Sanity, madness and melancholy: how has Shakespeare fused the three elements in Hamlet?

Thesis-driven, research-based persuasive essay: The paper must be a persuasive thesis-driven essay focused on a narrow topic. Your conclusions must be supported by research in addition to any course materials. Make sure to read the attached article “The Persuasive Essay”,[1] , attached below, if this kind of academic writing is unfamiliar to you.

In your paper you will take an obvious position which is:

Articulated clearly in your thesis paragraph(s) at the beginning of the paper
Supported by your cited research and close reading of one or more of the texts covered this semester
Summarized/re-stated persuasively, along with your supporting evidence, in your concluding paragraph(s) at the end of your paper.

Your thesis should be strong enough that it demands to be supported with argumentation, textual analysis based on close reading, and research. It should also be narrow enough in focus that you can fully support it within the span of an essay as short as this. If you choose to write a 5-page essay, it would be a costly blunder to choose a thesis that needs a lot more (or a lot fewer) than 5 pages to support persuasively. Outlines, where you plan-out your argument step-by-step, paragraph by paragraph, reference by reference, are extremely useful in making sure youre neither over- nor under-shooting your intended mark.
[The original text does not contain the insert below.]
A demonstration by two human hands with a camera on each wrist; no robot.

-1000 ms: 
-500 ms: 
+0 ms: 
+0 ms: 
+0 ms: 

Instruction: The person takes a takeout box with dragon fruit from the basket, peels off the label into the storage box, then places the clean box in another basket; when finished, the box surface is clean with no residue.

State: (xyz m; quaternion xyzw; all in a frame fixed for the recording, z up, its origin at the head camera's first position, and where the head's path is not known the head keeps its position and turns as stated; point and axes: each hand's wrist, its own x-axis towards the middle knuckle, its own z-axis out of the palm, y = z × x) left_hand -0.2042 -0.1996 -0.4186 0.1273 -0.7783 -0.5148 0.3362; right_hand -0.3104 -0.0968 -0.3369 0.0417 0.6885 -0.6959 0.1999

Supporting your argument: You will support your argument in two primary ways: (1) a close reading of your chosen play(s) or theory text, and (2) research:

Close reading of your chosen play/theory text: The first way you will offer evidence in support of your thesis is to undertake a close reading of your chosen play or theory text (s). For basic guidance on close reading, look at the attached “Drama Close Reading”. You wont be analyzing the entire text, of course, but rather the specific passages that speak directly to the point youre making. An explanation of how close reading works is attached below .[3] You can do a sustained analysis of a particularly rich passage, or you can make a dozen references to instances of a particular image or theme. One way or the other, you need to analyze and interpret the passages you use, and you should be direct in explaining how they support the point youre trying to make in the paper.
Research: You paper needs to show the results of real, substantive, outside research. There is a wealth of articles available online when you access them through the Rutgers Libraries, but depending on your chosen topic, articles may or may not be the most appropriate resource. Between downloading useful journal articles and an afternoon at the library standing at the copy machine with a stack of books, you should have more than enough material. If you have less than 5 sources listed in your Works Cited, you have not done enough research.